[R] Adding logical vectors
David Huffer
David.Huffer at csosa.gov
Thu Aug 13 21:21:36 CEST 2009
When adding several logical vectors I expect each vector will be
coerced to integers and these vectors will then be added.
That doesn't always seem to be the case.
For example:
> ( f1 <- as.factor ( sample ( "x" , 25 , rep = T ) ) )
[1] x x x x x x x x x x x x x x x x x x x x x x x x x
Levels: x
> ( f2 <- as.factor ( sample ( "y" , 25 , rep = T ) ) )
[1] y y y y y y y y y y y y y y y y y y y y y y y y y
Levels: y
> ( f3 <- as.factor ( sample ( "z" , 25 , rep = T ) ) )
[1] z z z z z z z z z z z z z z z z z z z z z z z z z
Levels: z
>
> is.na ( f1 [ sample ( 1:25 , 4 ) ] ) <-
+ is.na ( f2 [ sample ( 1:25 , 4 ) ] ) <-
+ is.na ( f3 [ sample ( 1:25 , 4 ) ] ) <- TRUE
>
> ## this returns a numeric vector:
>
> is.na ( f1 ) + is.na ( f2 ) + is.na ( f3 )

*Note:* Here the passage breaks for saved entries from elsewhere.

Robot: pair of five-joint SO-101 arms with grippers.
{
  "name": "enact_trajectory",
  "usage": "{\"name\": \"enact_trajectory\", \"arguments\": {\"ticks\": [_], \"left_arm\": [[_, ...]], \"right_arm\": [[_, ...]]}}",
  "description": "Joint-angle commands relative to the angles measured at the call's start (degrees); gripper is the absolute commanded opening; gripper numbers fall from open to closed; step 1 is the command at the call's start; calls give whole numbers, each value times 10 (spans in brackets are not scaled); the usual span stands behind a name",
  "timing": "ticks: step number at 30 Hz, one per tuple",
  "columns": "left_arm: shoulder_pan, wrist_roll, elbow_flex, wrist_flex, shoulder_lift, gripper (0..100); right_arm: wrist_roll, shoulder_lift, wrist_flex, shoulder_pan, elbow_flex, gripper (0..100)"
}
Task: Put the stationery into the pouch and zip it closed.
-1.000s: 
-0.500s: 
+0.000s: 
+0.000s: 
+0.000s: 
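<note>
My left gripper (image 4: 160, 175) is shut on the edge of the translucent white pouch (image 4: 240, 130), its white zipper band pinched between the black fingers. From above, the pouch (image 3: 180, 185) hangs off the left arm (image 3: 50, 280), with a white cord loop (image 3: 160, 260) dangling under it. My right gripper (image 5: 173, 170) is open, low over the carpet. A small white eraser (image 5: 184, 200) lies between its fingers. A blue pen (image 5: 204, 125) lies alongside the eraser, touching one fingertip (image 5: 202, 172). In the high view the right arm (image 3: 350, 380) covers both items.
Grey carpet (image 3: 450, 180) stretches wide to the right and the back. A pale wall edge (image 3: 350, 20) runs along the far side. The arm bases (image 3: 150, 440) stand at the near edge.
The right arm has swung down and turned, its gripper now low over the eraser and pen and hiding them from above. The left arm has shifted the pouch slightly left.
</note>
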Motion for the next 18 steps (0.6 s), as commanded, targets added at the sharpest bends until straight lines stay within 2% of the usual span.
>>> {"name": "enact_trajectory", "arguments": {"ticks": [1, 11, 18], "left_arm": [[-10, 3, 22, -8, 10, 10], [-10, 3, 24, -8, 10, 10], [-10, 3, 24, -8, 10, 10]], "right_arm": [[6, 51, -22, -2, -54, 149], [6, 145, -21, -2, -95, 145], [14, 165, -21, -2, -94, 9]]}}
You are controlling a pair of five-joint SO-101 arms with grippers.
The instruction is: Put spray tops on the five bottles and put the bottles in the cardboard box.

[1] 0 0 0 0 0 1 1 0 0 0 1 0 0 1 0 0 1 0 1 2 2 0 1 0 1
>
> ## but this returns a logical vector
>
> !is.na ( f1 ) + !is.na ( f2 ) + !is.na ( f3 )
[1] TRUE TRUE TRUE TRUE TRUE TRUE FALSE TRUE
[9] TRUE TRUE TRUE TRUE TRUE FALSE TRUE TRUE
[17] FALSE TRUE FALSE TRUE FALSE TRUE FALSE TRUE
[25] FALSE
>
Can someone please explain why the returned value is a logical
vector when I use the not operator but a numeric vector when I
don't.
What is special about the !is.na? it returns an object of class
logical just like the is.na function:
> all.equal ( class ( !is.na ( f1 ) ) , class ( is.na ( f1 ) ) )
[1] TRUE
>
Thanks!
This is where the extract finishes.